### Aim of the task:
Every line of the listing below is to be repeated exactly; the pictures stay out.

### Collected material:

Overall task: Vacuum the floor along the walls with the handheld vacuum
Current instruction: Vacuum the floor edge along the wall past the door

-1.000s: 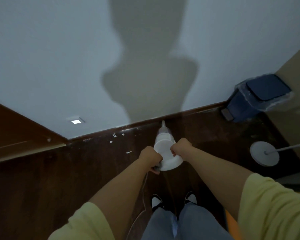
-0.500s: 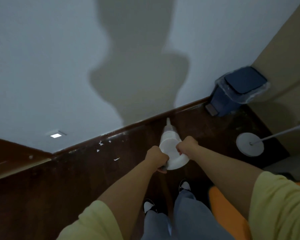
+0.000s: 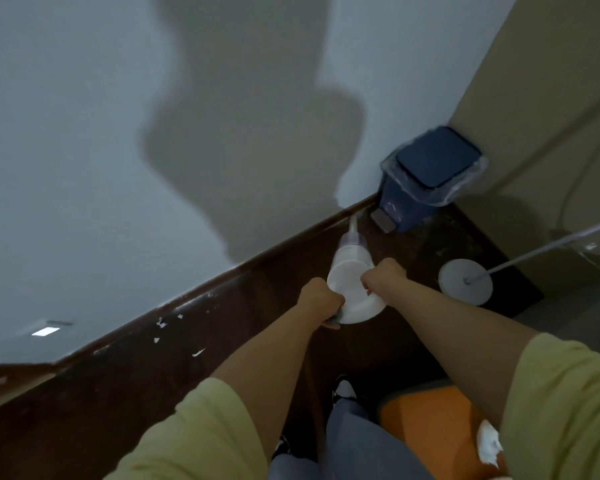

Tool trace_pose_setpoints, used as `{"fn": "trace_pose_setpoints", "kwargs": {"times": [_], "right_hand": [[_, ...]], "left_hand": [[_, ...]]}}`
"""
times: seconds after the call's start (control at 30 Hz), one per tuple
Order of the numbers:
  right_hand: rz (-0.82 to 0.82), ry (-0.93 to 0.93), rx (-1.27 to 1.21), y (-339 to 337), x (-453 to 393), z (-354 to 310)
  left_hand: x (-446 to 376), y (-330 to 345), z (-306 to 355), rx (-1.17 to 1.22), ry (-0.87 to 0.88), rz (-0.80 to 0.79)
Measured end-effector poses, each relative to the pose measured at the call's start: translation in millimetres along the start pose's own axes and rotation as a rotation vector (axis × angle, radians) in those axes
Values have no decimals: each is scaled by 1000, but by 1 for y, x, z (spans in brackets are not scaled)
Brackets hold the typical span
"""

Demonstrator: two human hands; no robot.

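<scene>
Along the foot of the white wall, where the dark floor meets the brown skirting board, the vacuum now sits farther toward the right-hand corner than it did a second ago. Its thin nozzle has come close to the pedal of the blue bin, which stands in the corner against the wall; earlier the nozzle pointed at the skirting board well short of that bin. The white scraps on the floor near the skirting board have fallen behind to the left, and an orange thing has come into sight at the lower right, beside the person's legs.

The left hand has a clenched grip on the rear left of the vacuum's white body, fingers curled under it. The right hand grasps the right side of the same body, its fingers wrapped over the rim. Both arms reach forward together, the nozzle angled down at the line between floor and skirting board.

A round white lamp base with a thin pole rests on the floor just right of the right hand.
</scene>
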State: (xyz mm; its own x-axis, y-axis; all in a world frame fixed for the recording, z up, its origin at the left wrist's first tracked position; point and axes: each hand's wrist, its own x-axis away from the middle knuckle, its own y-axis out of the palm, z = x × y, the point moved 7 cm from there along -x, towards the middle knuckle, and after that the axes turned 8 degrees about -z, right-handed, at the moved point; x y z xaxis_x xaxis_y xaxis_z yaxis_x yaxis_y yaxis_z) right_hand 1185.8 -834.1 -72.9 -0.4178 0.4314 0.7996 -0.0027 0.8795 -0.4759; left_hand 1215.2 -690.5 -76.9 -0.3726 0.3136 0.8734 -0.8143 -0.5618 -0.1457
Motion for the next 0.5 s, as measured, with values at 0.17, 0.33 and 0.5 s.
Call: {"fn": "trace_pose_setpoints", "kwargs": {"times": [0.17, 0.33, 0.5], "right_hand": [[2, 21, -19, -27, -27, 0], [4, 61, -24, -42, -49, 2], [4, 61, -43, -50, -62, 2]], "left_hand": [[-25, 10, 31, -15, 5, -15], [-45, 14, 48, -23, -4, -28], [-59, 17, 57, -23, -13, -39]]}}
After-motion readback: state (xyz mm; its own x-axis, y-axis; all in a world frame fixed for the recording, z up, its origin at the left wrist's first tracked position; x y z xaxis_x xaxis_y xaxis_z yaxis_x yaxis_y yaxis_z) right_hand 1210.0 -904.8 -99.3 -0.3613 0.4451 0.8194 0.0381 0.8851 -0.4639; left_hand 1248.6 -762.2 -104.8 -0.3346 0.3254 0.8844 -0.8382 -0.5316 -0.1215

### Your solution:
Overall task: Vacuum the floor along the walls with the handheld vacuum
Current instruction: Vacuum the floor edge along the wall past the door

-1.000s: 
-0.500s: 
+0.000s: 

Tool trace_pose_setpoints, used as `{"fn": "trace_pose_setpoints", "kwargs": {"times": [_], "right_hand": [[_, ...]], "left_hand": [[_, ...]]}}`
"""
times: seconds after the call's start (control at 30 Hz), one per tuple
Order of the numbers:
  right_hand: rz (-0.82 to 0.82), ry (-0.93 to 0.93), rx (-1.27 to 1.21), y (-339 to 337), x (-453 to 393), z (-354 to 310)
  left_hand: x (-446 to 376), y (-330 to 345), z (-306 to 355), rx (-1.17 to 1.22), ry (-0.87 to 0.88), rz (-0.80 to 0.79)
Measured end-effector poses, each relative to the pose measured at the call's start: translation in millimetres along the start pose's own axes and rotation as a rotation vector (axis × angle, radians) in those axes
Values have no decimals: each is scaled by 1000, but by 1 for y, x, z (spans in brackets are not scaled)
Brackets hold the typical span
"""

Demonstrator: two human hands; no robot.

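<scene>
Along the foot of the white wall, where the dark floor meets the brown skirting board, the vacuum now sits farther toward the right-hand corner than it did a second ago. Its thin nozzle has come close to the pedal of the blue bin, which stands in the corner against the wall; earlier the nozzle pointed at the skirting board well short of that bin. The white scraps on the floor near the skirting board have fallen behind to the left, and an orange thing has come into sight at the lower right, beside the person's legs.

The left hand has a clenched grip on the rear left of the vacuum's white body, fingers curled under it. The right hand grasps the right side of the same body, its fingers wrapped over the rim. Both arms reach forward together, the nozzle angled down at the line between floor and skirting board.

A round white lamp base with a thin pole rests on the floor just right of the right hand.
</scene>
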State: (xyz mm; its own x-axis, y-axis; all in a world frame fixed for the recording, z up, its origin at the left wrist's first tracked position; point and axes: each hand's wrist, its own x-axis away from the middle knuckle, its own y-axis out of the palm, z = x × y, the point moved 7 cm from there along -x, towards the middle knuckle, and after that the axes turned 8 degrees about -z, right-handed, at the moved point; x y z xaxis_x xaxis_y xaxis_z yaxis_x yaxis_y yaxis_z) right_hand 1185.8 -834.1 -72.9 -0.4178 0.4314 0.7996 -0.0027 0.8795 -0.4759; left_hand 1215.2 -690.5 -76.9 -0.3726 0.3136 0.8734 -0.8143 -0.5618 -0.1457
Motion for the next 0.5 s, as measured, with values at 0.17, 0.33 and 0.5 s.
Call: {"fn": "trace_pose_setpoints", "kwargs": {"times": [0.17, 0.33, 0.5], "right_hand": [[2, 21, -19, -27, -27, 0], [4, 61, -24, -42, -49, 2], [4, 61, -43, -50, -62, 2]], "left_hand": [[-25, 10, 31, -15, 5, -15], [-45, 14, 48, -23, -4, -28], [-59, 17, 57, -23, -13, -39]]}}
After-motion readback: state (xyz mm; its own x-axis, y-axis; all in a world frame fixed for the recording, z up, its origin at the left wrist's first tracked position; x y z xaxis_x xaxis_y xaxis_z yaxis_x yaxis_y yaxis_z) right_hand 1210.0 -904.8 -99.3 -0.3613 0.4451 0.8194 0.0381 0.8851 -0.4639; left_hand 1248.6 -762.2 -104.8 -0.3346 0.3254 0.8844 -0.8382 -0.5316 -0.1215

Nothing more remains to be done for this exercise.